Chapter 5 – Blood on the Riverbank

Evan's eyes remained locked on the flow of black water as it wound through the dense jungle like a dark serpent. The Negro River. His path to Manaus.

Or at least, that was the plan.

How long would it take to reach the city on foot? Days? Weeks? There were no answers—only questions.

And one of them came bubbling to the surface, more urgent than the others: water.

He could scavenge for food. He could hunt. But drinking from the Negro? Just looking at its murky, ink-like flow made his stomach twist. It didn't just look dirty—it looked cursed.

"Great," he muttered, wiping sweat from his brow. "Starvation is optional. Dehydration isn't."

He turned back toward the abandoned tribal village, hoping it held some answers. If people lived here once—if families thrived here—then there had to be a cleaner water source somewhere. A stream. A well. Anything.

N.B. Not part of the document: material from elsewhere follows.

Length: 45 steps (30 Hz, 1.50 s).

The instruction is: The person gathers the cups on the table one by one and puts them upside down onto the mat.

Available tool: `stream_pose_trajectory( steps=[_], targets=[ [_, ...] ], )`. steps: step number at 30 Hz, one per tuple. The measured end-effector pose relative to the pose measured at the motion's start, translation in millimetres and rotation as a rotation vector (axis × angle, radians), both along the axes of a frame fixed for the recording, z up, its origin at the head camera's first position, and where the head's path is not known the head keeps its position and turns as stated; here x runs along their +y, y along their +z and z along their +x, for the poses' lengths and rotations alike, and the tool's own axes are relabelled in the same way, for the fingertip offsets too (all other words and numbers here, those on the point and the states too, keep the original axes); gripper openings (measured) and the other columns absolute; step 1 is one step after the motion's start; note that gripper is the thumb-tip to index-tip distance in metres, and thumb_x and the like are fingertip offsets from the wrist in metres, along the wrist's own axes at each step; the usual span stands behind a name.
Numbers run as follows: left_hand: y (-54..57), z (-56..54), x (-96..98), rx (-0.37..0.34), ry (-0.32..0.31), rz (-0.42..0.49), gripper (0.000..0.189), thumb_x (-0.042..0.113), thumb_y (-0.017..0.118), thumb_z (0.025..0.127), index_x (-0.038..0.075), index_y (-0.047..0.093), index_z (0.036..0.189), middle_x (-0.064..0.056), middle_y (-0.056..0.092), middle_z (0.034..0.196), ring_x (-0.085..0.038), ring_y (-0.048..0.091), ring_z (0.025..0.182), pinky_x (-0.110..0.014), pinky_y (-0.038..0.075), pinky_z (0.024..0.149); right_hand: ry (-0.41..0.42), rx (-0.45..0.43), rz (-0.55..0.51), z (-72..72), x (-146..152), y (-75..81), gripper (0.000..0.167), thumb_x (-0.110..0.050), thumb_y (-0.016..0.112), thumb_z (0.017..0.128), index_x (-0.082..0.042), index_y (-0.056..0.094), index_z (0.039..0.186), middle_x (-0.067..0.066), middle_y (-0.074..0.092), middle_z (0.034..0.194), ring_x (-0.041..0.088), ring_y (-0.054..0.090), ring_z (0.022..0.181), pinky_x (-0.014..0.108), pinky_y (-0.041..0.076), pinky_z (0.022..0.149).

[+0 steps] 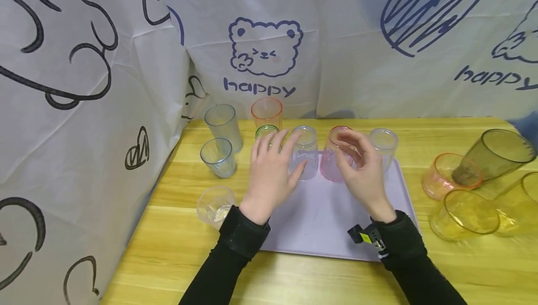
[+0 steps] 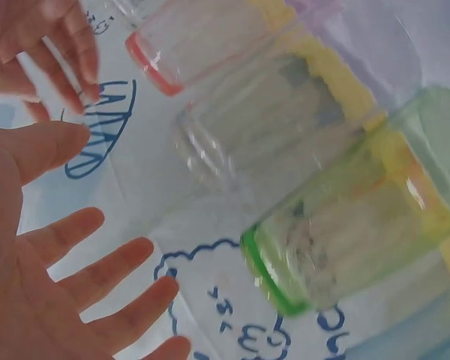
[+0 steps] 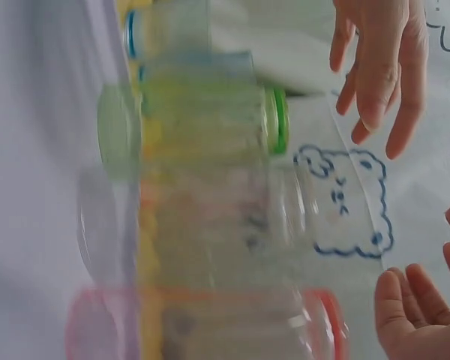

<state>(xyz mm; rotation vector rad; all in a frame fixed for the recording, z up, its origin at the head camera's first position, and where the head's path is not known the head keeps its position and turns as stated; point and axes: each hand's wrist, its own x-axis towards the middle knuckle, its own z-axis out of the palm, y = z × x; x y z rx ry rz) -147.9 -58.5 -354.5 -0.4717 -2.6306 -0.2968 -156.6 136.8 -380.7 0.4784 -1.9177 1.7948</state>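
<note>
My left hand point(image 1: 269, 174) is spread above the tray, overlapping the green-edged glass point(image 2: 352, 210) in the head view. My right hand point(image 1: 365, 169) hovers with bent fingers over the pink glass point(image 1: 329, 167). The left wrist view shows both hands apart from the glasses, holding nothing. Between the hands a clear glass point(image 1: 306, 155) stands upside down, its thick base upward. The green and pink glasses beside it are turned the same way. Another clear glass point(image 1: 384, 142) at the right end of this row is partly hidden by my right hand.
The row stands along the far side of a lilac tray point(image 1: 311, 230). Two bluish glasses point(image 1: 219, 162), a red-rimmed one point(image 1: 266, 109) and a clear one point(image 1: 210, 202) stand left and behind. Yellow point(image 1: 458, 221), orange and dark glasses are grouped right. A printed cloth point(image 1: 349, 62) hangs behind.
</note>
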Motion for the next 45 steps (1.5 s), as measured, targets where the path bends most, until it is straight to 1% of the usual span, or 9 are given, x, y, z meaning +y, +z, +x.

The village itself was simple—twelve huts at most. But the simplicity was marred by the horror scattered across the clearing.

Six bodies. Mangled. Half-eaten. Some torn apart as if monsters had fed mid-feast and been interrupted. The grass around them had dried with blood.

Evan felt the pit in his stomach deepen. This wasn't just a camp—it had been a home. A community.

And now it was a massacre site.

Still, he pressed on.

He began checking each hut one by one, eyes scanning for any sign of tools, resources—or most importantly, drinkable water. The deeper he ventured, the more the weight of tragedy settled on him. The next few bodies he found were even worse.

Three were women. Two were children. All brutally dismembered, left to rot like forgotten scraps.

He had to force himself not to look too closely.

Despite the horror, he pushed forward and opened a sixth hut—and exhaled a small breath of relief.

Inside, tucked in the corner, were containers made of hollowed-out tree logs. Primitive, yes—but clever. He lifted one, sloshed it gently.

Water.

He sniffed it. Clear. No smell.

Thank you, old tribes.

He stashed the bottles in his inventory, checking a few more huts for anything useful. Among the simple furnishings and torn blankets, he found spears and axes—tools of both survival and defense. The weapons were handmade, the handles carved from dense wood, the tips sharpened stones bound tightly with vines.

They weren't perfect—but they'd work. He collected them methodically.

By the time he reached the eighth hut, he was growing numb.

Then the door creaked open—and the numbness shattered.

He froze in the doorway.

Inside, sprawled across the blood-soaked floor, lay the bodies of seven children. Two women. Three men.

And four dead Razorlops.

It was carnage. A slaughter.

Some of the adults had weapons still clutched in their lifeless hands. Blood trailed across the walls and ceiling in smears and handprints. The air reeked of copper and rot.

For a moment, Evan forgot how to breathe.

His legs buckled. He stumbled back, hand clamped over his mouth.

Then, he ran outside and doubled over.

But nothing came up. Just dry heaving. His stomach was too empty to offer anything but agony.

He sat there for a moment, fists clenched in the dirt, eyes stinging.

This world wasn't just dangerous. It was cruel.

These weren't warriors. These were families. They fought back. They tried to protect their young. And they died screaming.

Something in Evan snapped.

The grief turned to rage. Grief didn't keep you alive out here. Anger did.

His jaw tightened as he stood. The image of the seven children seared into his brain like a cursed tattoo.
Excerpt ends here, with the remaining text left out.